AKT: And that's where the owl is probably?

WS: I don't know. No, he must be, if he's in the movie! Yeah, I had it then.

AKT: Owls to Athens, I am bringing.

WS: Yes.

AKT: Or to you. That scene in itself represents a total betrayal in that box. You walk on the street and you find your childhood toys abandoned and you cannot even acknowledge that because of the pressures around you. It's one of the most impressive scenes, I think, in your whole oeuvre.

WS: Yes, life gives us these moments.

AKT: You live in Paris, right?

‪The Last Days Of Disco‬ poster
‪The Last Days Of Disco‬ poster

WS: I'm pretty much in Paris, yeah.

AKT: I don't know if it came out there, Christian Kracht's new novel The Dead?

WS: His name sounds very familiar. I can't remember.

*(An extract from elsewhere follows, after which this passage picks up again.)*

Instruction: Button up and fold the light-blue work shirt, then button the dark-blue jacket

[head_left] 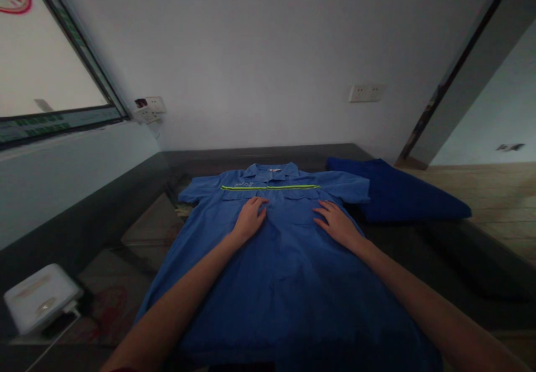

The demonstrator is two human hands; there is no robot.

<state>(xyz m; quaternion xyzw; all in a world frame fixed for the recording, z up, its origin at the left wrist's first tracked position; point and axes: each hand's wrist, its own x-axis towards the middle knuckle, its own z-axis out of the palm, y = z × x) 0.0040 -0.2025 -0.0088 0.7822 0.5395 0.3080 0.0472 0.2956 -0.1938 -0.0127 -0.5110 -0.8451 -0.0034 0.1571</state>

AKT: Imperium was his last novel. The new one is coming out in English this summer.

WS: Have they made films?

AKT: He wrote the screenplay together with his wife Frauke Finsterwalder for the film she directed, called Finsterworld. Anyway, near the end of his novel The Dead, there is a scene that takes place in the old Hollywood.

An aspiring actress comes back to her home after some horrible incidents that she barely escaped that night. She returns and her stuff has been placed in front of the building and on the sidewalk. All her belongings. And then comes that line - that passersby had already helped themselves to some of her things and walked off with this or that. I thought about your scene in Metropolitan. The deep connection to objects that is so interesting in cinema and in literature. And rarely do you get that sense of horror.

WS: Props are very important in cinema. I think there' s some very good filmmaker who came out of the props department. Was it Hitchcock? Hitchcock might have started in props. It's really important in cinema because a significant prop gives you so much and you don't have to direct it too much.

AKT: And it captures something if you really get it right.

WS: And what really helped us out with that box of objects is that little derringer. So the box and the things are there and you get the situation and he can't say what it is but he's being affected. Then we see that he is going back and they are on his bedside table in his room so he has taken something. And then you see at the very end as part of the solution, he uses the toy derringer to rescue Audrey. So much in film you want to use things that will lead to something else.

Coming up - Whit Stillman on Fred Astaire, writing for TV, The Wizard Of Oz and Stanley Kubrick.

After saying farewell to Whit, I was ready to dash downtown to SoHo for a conversation with Simon Baker on his film Breath. Whit had two quick follow-up questions for me. The first was about the cedar chest as a perfect storage place for Steiff animals. The second about my love for RKO musicals. I confirmed both.

The Last Days Of Disco will screen on June 22 at the American Cinematheque Aero Theatre in Santa Monica, California and on July 20 at the Curzon Soho in London. Love & Friendship will be shown on July 21 as a Kate Beckinsale - Chloë Sevigny double feature.